The team leader would sometimes have to try to gain control and if they are unable to do so then it would be up to the teacher to help the kids resolve any problems they have (morning). Now the children are able to play their game in a more productive way no one is left excluded and one of the teams are able to win (performing). Finally the game has ended and the kids can changed and move on to their next task (adjourning). Another group interaction I have been involved with at placement is when I have been asked to read with a small group of kids.
I would take place as the leader and select an appropriate book for the group to read (forming). Sometimes the kids are not happy with the book have chosen, whist some students want to pick the book we read for us (storming). It’s important that I pick a book that is a challenge for them to read but is a book they all can manage; usually reach a compromise by selecting a few books to choose room and then get the group to agree on which one to read (morning). Then we are able to read as a group, everyone has their own copy and we take it in turns to read a page (performing).
Once the book is read we then put the copies away and all of their reading books are signed the children can move on to their next task, hopefully being a little bit more comfortable at reading (adjourning). Group interactions like Dustman’s theory are very common at meetings or during group activities in the H&SC sector. An example of this could be when a care home decides to create and activity for the care users to go to the enema, not only will there be a group interaction where the staff have to organism the activity, considering health and safety as well as cost, informing the service users, etc.

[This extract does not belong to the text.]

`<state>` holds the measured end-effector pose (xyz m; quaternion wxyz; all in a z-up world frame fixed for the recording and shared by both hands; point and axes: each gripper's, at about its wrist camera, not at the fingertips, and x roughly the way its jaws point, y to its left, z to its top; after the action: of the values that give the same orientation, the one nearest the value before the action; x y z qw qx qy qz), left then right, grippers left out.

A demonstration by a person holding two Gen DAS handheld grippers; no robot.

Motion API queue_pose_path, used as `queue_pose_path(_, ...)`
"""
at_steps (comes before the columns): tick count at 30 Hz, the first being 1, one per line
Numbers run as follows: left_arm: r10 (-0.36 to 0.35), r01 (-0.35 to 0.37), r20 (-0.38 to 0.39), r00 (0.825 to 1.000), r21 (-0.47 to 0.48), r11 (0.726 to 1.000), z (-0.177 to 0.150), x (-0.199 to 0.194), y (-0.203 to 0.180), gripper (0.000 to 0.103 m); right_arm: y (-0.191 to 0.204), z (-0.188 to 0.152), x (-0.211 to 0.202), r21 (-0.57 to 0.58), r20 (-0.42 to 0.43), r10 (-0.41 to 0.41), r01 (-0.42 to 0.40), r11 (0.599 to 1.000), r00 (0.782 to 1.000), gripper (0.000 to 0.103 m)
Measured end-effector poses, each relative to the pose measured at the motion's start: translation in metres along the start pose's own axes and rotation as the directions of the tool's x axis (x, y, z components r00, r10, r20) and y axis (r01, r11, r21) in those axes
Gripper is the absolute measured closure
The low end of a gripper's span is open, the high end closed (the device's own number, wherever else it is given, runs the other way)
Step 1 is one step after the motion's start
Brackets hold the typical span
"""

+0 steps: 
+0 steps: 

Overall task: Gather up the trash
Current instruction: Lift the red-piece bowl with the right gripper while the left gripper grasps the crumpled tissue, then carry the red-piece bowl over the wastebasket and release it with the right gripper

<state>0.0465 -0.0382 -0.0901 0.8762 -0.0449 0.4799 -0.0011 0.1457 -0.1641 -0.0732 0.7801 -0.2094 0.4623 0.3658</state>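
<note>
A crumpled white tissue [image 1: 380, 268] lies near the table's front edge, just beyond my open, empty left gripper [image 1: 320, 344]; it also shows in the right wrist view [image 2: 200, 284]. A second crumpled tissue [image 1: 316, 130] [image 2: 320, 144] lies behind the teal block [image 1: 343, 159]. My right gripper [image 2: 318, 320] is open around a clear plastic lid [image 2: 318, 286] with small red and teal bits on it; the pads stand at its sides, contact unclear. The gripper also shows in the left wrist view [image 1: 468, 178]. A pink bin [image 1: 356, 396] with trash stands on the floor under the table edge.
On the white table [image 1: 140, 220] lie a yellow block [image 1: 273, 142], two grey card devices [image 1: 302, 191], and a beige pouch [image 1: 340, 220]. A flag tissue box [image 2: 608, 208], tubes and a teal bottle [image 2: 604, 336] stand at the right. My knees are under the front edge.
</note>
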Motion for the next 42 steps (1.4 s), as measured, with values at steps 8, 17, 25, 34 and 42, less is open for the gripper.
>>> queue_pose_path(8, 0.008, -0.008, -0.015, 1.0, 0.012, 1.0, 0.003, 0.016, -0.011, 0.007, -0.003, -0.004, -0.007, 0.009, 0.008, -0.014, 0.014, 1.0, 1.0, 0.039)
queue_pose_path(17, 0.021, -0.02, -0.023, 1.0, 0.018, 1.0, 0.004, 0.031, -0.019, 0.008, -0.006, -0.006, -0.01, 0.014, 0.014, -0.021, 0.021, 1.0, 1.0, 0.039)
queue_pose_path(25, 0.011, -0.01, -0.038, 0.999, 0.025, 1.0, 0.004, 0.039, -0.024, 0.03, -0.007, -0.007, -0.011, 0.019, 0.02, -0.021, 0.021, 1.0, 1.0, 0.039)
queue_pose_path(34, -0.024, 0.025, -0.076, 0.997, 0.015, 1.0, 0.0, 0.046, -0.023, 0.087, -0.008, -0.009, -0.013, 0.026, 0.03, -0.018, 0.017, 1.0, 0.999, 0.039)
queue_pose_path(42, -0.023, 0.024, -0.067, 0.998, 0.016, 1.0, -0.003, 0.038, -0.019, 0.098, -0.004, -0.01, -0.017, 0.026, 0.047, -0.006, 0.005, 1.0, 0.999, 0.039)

The trip to the cinema will also count as a group interaction. First the task will be explained to all service users and they will have to prepare by traveling to the cinema, some service user may not understand exactly what is happening or what they will need to do, the care workers will have to deal with these issues and decide on a leader – deciding a leader and delegating jobs will be quite easy if the roles of each care worker eave already been established as part of their everyday job (forming).

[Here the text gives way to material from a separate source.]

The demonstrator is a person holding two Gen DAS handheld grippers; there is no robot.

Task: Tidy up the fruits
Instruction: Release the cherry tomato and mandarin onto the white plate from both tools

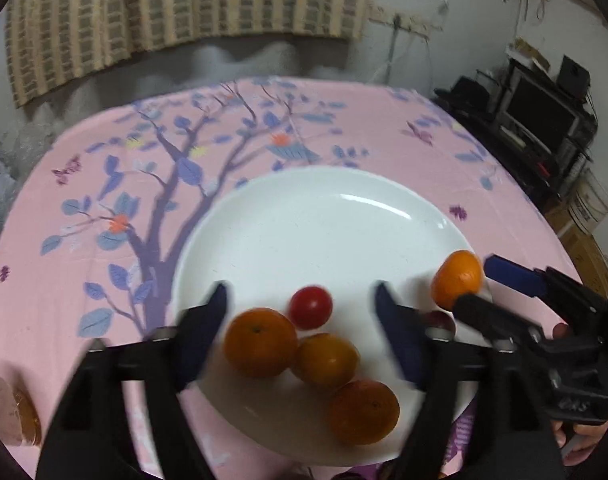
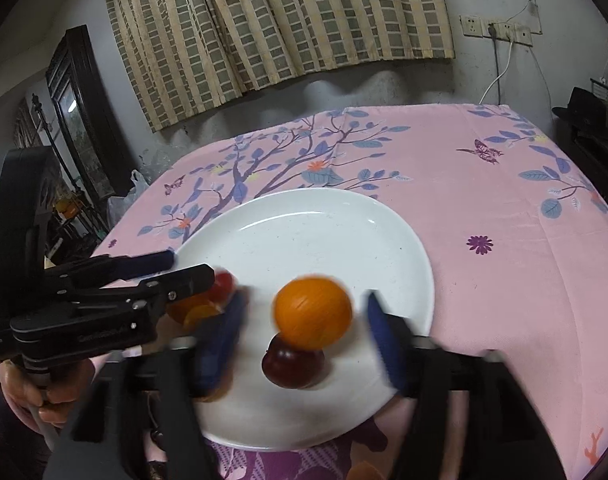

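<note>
A white plate (image 1: 304,208) lies on the pink tablecloth; it also shows in the right wrist view (image 2: 304,240). On it lie three oranges (image 1: 260,342) and a red cherry tomato (image 1: 310,306), between the fingers of my open left gripper (image 1: 301,316). My right gripper (image 2: 304,320) is open above the plate. A blurred orange (image 2: 312,312) sits between its fingers without touching them, just above a dark red plum (image 2: 293,364). The same orange (image 1: 458,278) shows by the right gripper's fingers in the left wrist view.
The pink floral tablecloth (image 2: 484,184) covers the table. A brown object (image 1: 11,412) lies at the left edge. A dark shelf with electronics (image 1: 544,120) stands to the right, a mirror frame (image 2: 79,112) to the left, a curtain (image 2: 279,20) behind.
</note>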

Next there may be problems that occur, some service users may be unhappy about the film they will be seeing or some service user with mental health problems may become distressed if there is a lot of noise and the cinema is busy (storming). Afterward it is important that the care workers maintain control, they will need to diffuse any confusion or anger and make sure all service users are happy and calm, the service users may have to reach a compromise about the film there are seeing and be understanding of the there service users wants and needs (morning).